A sensible alternative to new dams

Commentary, Energy, Graham Lane

Manitoba Hydro, pressured by the provincial government, continues to spend and make commitments for its $22-billion “preferred development plan.”

The plan involves the construction of Bipole III, down the extreme west side of the province and through prime agricultural land, and two new northern dams, Keeyask and Conawapa (the dams in partnership with First Nations, their investments largely borrowed from Hydro).

If, instead of implementing its plan, the utility built a 850-megawatt gas-fired generating plant in Brandon, as advocated by Len Evans, a former NDP cabinet minister, Hydro could shelve Bipole III and Keeyask and, when the time came, decommission rather than replace Pointe du Bois, while increasing its overall capacity and diversifying its power generation, thereby reducing risks due to drought.

The cost of such a plant would likely be no more than $1.25-billion, five per cent of what Hydro plans to spend on its current plans. No need to borrow $20 billion, thus less capital tax, debt guarantee fees and interest costs for ratepayers to bear. As well, with a gas-fired plant there would be no water rental fees levied by the province, further reducing the cost loaded on to ratepayers, and no need for partners.

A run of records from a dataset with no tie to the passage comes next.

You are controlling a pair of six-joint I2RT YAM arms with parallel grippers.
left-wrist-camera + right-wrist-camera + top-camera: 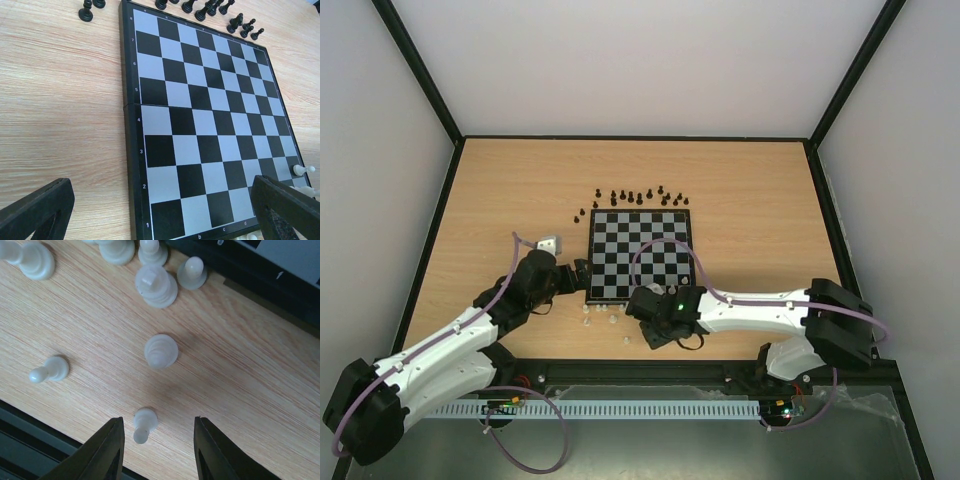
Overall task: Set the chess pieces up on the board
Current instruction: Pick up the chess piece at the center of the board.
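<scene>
My left arm (450,345) stretches forward, left gripper (161,182) gaping wide. My right arm (760,305) reaches leftward, right gripper (160,422) pointing down, jaws partly parted.

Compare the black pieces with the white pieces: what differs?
Black pieces are dark and line the far edge of the board; white pieces are cream and scattered by its near edge. The right tool hovers over white pieces, not black ones. Both are far smaller than the board.
</scene>
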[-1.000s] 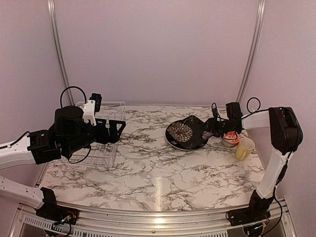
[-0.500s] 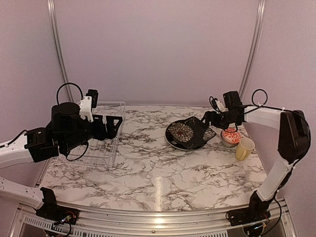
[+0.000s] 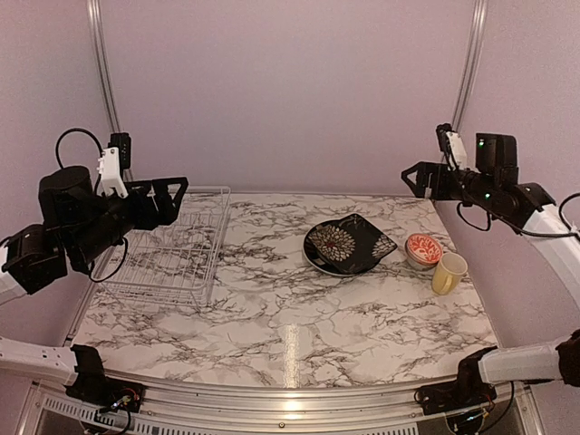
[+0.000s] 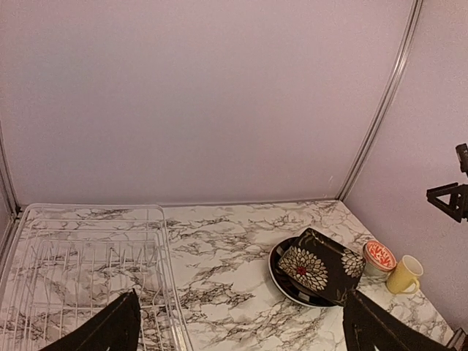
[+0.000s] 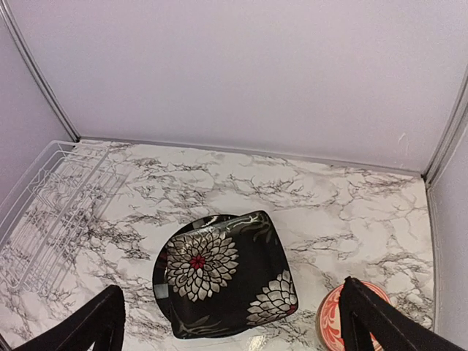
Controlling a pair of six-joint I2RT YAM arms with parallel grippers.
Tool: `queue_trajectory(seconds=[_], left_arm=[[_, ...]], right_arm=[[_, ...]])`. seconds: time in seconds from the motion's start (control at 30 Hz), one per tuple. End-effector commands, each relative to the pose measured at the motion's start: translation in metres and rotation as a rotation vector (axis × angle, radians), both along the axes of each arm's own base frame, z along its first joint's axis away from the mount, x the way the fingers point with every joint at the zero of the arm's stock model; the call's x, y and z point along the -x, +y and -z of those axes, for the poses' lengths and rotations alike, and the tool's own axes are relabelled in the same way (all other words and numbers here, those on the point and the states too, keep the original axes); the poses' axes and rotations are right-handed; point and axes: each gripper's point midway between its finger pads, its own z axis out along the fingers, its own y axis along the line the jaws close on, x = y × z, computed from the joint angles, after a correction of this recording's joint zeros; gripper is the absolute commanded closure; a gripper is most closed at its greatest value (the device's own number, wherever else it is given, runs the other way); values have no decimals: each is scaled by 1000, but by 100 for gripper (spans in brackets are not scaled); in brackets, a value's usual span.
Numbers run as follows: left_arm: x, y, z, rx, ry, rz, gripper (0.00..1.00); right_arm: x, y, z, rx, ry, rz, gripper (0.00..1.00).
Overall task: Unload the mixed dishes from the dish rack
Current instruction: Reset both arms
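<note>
The dish rack looks bare; left gripper and right gripper hang spread-jawed, empty; unloading seems finished, so retreat high, clear of the black plates.

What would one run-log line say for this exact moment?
dish rack: no dishes inside | black plates, red-and-white bowl, yellow mug: on table | left jaws: open, empty, raised | right jaws: open, empty, raised

Both arms are held high and well apart, wrists turned inward. The left gripper points right and the right gripper points left, each with its fingers spread wide.
</note>
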Motion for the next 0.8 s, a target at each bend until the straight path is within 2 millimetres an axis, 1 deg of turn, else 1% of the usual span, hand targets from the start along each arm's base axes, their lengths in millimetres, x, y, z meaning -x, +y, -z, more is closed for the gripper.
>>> queue_trajectory(seconds=[0.0, 0.07, 0.13, 0.2, 0.27, 0.37, 0.5, 0.63, 0.77], left_arm=[[9, 38, -50, 38, -104, -94, 1], [15, 51, -67, 60, -146, -109, 1], [20, 61, -78, 77, -172, -123, 1], [25, 69, -86, 91, -193, -132, 1], [29, 77, -91, 102, -207, -143, 1], [35, 89, -94, 114, -219, -159, 1], [41, 103, -95, 130, -234, -186, 1], [45, 112, -99, 141, -247, -200, 1], [46, 116, -98, 141, -247, -211, 1]], right_arm=[[50, -14, -64, 0, -203, -9, 2], [72, -21, -85, -15, -285, -6, 2], [92, -26, -103, -25, -360, -7, 2], [110, -32, -119, -36, -436, -5, 1], [122, -40, -129, -48, -494, 25, 2], [135, -46, -140, -68, -549, 43, 2], [142, -46, -148, -90, -572, 37, 1], [151, -49, -155, -103, -616, 43, 2], [157, -56, -161, -116, -650, 75, 1]])
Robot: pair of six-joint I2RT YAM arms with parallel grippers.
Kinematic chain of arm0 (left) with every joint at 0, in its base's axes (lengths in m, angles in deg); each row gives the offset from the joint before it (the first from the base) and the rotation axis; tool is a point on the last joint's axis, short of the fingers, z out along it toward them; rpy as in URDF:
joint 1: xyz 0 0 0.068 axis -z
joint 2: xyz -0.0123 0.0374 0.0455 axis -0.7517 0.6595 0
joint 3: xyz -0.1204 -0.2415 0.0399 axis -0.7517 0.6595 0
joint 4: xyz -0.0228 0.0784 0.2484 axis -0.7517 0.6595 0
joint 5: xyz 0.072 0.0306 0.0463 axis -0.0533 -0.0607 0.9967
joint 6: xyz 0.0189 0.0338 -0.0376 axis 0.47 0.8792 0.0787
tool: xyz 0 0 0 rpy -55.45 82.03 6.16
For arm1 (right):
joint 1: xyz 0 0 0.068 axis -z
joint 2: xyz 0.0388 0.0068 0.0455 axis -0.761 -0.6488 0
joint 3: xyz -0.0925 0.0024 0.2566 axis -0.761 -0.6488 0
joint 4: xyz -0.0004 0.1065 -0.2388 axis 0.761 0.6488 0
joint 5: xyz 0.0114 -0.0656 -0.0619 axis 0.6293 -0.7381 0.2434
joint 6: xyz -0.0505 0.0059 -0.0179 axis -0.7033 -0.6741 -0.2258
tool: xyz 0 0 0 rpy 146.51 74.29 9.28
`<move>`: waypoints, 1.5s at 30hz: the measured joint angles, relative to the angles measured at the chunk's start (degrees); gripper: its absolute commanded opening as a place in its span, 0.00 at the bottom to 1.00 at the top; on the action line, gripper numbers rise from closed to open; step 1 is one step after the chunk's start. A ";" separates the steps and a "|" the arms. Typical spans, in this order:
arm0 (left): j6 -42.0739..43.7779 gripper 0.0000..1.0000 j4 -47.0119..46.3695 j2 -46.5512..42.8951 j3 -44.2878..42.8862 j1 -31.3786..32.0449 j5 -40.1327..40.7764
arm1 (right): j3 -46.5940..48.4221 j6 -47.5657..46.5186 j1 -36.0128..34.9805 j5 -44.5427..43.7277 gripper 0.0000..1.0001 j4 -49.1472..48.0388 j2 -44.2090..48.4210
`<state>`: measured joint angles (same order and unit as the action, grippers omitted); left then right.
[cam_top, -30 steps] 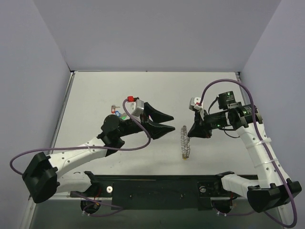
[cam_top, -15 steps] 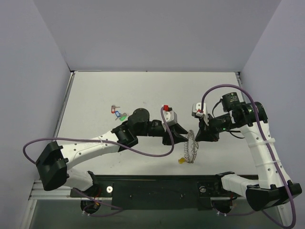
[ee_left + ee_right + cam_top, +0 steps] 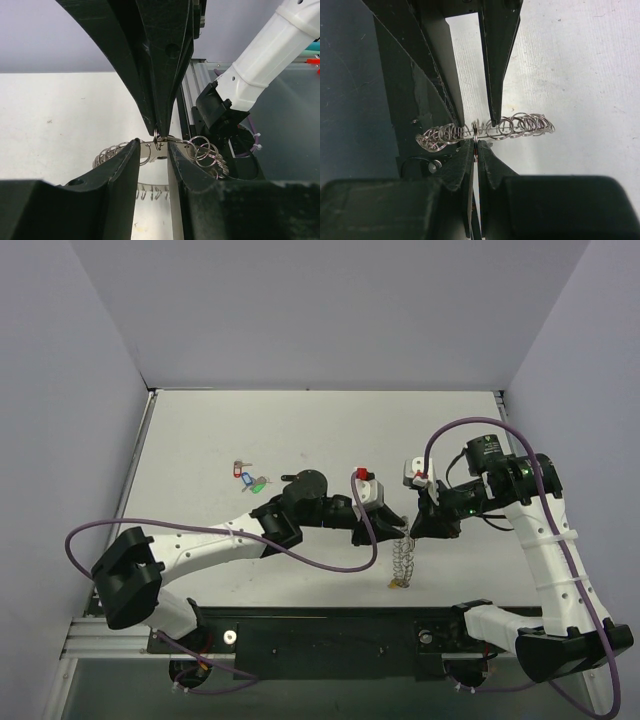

The construction of the plant in Brandon would involve about 800 construction and 50 ongoing, well-paying jobs for the area. It would also provide an opportunity to extract natural gas from southwestern Manitoba’s share of the Bakken field, which is already producing oil and more resource jobs, along with pipeline construction to carry the gas to Brandon. The economic boost to the area would be in the hundreds of millions.

The demand for electricity in Manitoba is nowhere near high enough to justify the current plan. There has been no new major industry for Manitoba in years, with some operations either shut down (Tembec) or reduced (Vale and HudBay). Recently, despite Manitoba’s low electricity prices and central geographic location in Canada, Rogers and Facebook took their expansions elsewhere.

Rather than counting on increased industrial activity, Hydro plans to export more power to largely American utilities, and boost Manitoba rates by more than 100 per cent over the next 20 years.

The known problems associated with Hydro’s plans include a history of bad forecasts, including ever-increasing construction cost projections. Low natural gas prices and sluggish growth in industrial demand have led to low wholesale spot electricity prices. Adding to these concerns, there is increasing opposition from landowners to the Bipole III route and the risk of a substantial jump in interest rates.

And, there is growing recognition of needed repairs, upgrades and expansions to Hydro’s infrastructure, adding another $12 billion to the capital expenditure bill.

Under the current plan, future challenges would be met by a system for electricity generation that lacks diversity — the next drought could devastate Hydro’s financial position and require even higher rate increases.

In aggregate, Hydro’s current forecast calls for large-scale borrowing by the provincial government. Governments have only so much room to borrow before credit agencies downgrade their credit rating, potentially bringing sharp increases in interest rates on the province’s growing debt.

Let’s summarize some of the advantages of adding a Brandon gas-fired plant to Manitoba Hydro’s generation mix:

  • Ability to develop Manitoba’s own natural gas resources.
  • Generating new jobs in Brandon for construction and continuing operation.
  • Reducing the risks that lie with borrowing tens of billions of dollars.
  • Eliminating the need for complex partnerships.
  • Reducing the current forecast of four per cent annual increases in rates for Manitobans.
  • Reducing the volumes of imported electricity required in times of drought.
  • Increasing security of supply, a reduced dependency on lengthy power lines.
  • Eliminating transmission line damage to Manitoba’s prime agricultural lands.

The Selinger government has stated it has no interest in a gas-fired generation, yet Manitoba Hydro has had inefficient gas-fired turbines for a decade or more to provide the surplus capacity required to meet export rules.

Does the loss of revenue for government that would occur with a Brandon gas-fired plant — due to the loss of water rentals and much reduced levies on Hydro for capital tax and debt guarantee fees — play a role in its opposition to such a plant?

The building of new northern dams, with the additional transmission required for conveying the power south, west or east, should await a different day. Deferral would allow time for improved market opportunities to develop, reducing risks now present.

Let’s re-evaluate the situation, put away ideologically based blinders and take a serious look at what likely would be the safest and most economical way to meet Manitoba’s current power needs. Hydro’s objectives used to be reliability and lowest possible rates, let’s go back to them.